J’avais l’habitude de penser que la confidentialité sur une chaîne EVM signifiait choisir l’un des deux extrêmes : soit tout est chiffré et illisible pour les régulateurs, soit tout est transparent et il n’y a aucune confidentialité. J’ai changé d’avis en regardant comment Hedger gère réellement cela sur DuskEVM.

Hedger ne se contente pas de greffer du chiffrement aux transactions EVM. il combine le chiffrement homomorphe avec des preuves à divulgation nulle de connaissance (zero-knowledge proofs), ce qui signifie que des calculs peuvent être effectués sur des données chiffrées sans jamais les déchiffrer au préalable, tandis qu’une preuve distincte confirme que le résultat est correct. c’est ce qui rend possible la divulgation sélective. les données restent privées par défaut, mais un évaluateur autorisé peut tout de même vérifier ce qui s’est passé sans que l’ensemble de la chaîne soit exposé à tout le monde.

Cette nuance compte davantage pour la finance réglementée que ce qu’on pourrait croire. une chaîne totalement transparente divulgue les tailles de positions et le comportement des contreparties à des concurrents. une chaîne totalement opaque ne donne rien à auditer aux régulateurs.
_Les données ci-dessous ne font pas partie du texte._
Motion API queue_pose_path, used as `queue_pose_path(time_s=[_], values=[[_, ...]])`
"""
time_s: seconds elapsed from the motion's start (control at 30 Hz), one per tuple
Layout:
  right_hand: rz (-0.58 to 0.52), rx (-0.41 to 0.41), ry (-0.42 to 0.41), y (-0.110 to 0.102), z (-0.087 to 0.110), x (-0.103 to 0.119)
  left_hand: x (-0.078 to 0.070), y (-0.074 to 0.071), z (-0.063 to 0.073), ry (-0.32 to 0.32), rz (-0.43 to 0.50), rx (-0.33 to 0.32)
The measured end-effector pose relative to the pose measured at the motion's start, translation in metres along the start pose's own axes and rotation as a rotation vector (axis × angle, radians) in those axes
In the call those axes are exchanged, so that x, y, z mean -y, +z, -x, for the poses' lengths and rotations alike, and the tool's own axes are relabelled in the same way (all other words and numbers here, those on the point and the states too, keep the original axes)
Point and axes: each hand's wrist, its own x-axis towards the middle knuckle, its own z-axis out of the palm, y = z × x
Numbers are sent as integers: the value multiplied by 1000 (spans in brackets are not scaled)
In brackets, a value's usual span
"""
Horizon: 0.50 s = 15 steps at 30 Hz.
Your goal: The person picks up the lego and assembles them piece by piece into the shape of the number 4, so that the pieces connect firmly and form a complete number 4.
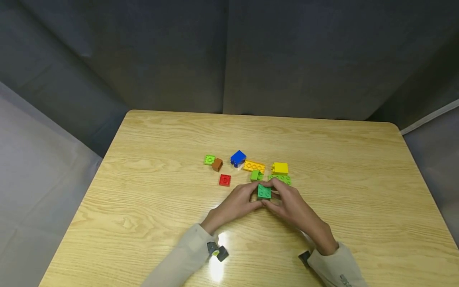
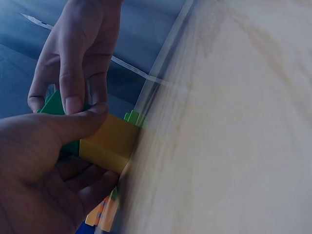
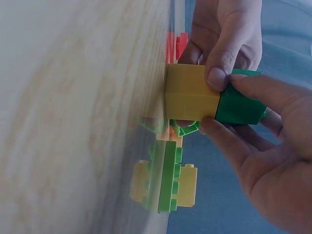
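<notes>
A green brick (image 1: 264, 192) with studs facing up sits on top of a yellow-orange brick (image 3: 191, 95), which shows only in the wrist views. My left hand (image 1: 237, 202) grips the yellow-orange brick, its thumb lying near the seam between the two. From the other side my right hand (image 1: 291, 202) pinches the green brick between thumb and fingers. The lower end of the pair is at the tabletop. Just beyond the fingertips lie a light green piece (image 1: 256, 175) and a flat lime green brick (image 1: 281, 179).
On the wooden table (image 1: 143, 207), past the hands, lie a yellow brick (image 1: 279, 168), a flat orange brick (image 1: 254, 166), a blue brick (image 1: 238, 158), a brown brick (image 1: 217, 164), a lime square piece (image 1: 209, 160) and a red square piece (image 1: 225, 180). Dark curtains (image 1: 161, 59) hang behind.
</notes>
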Motion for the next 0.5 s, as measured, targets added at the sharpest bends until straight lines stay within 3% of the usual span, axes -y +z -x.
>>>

Le pari de Hedger est que ni l’un ni l’autre des extrêmes ne fonctionne réellement pour les institutions, et que le défi plus difficile et plus utile consiste à construire une confidentialité qui reste vérifiable à la demande au lieu de choisir un camp de façon permanente.
Ce que je ne sais pas encore, c’est comment cela se comporte quand le volume réel de transactions atteint le mainnet de DuskEVM.

Le chiffrement homomorphe a historiquement été coûteux sur le plan du calcul. la théorie est solide, mais savoir si des workflows EVM confidentiels restent suffisamment rapides pour un usage institutionnel concret, c’est une question que seul le trafic du mainnet pourra trancher.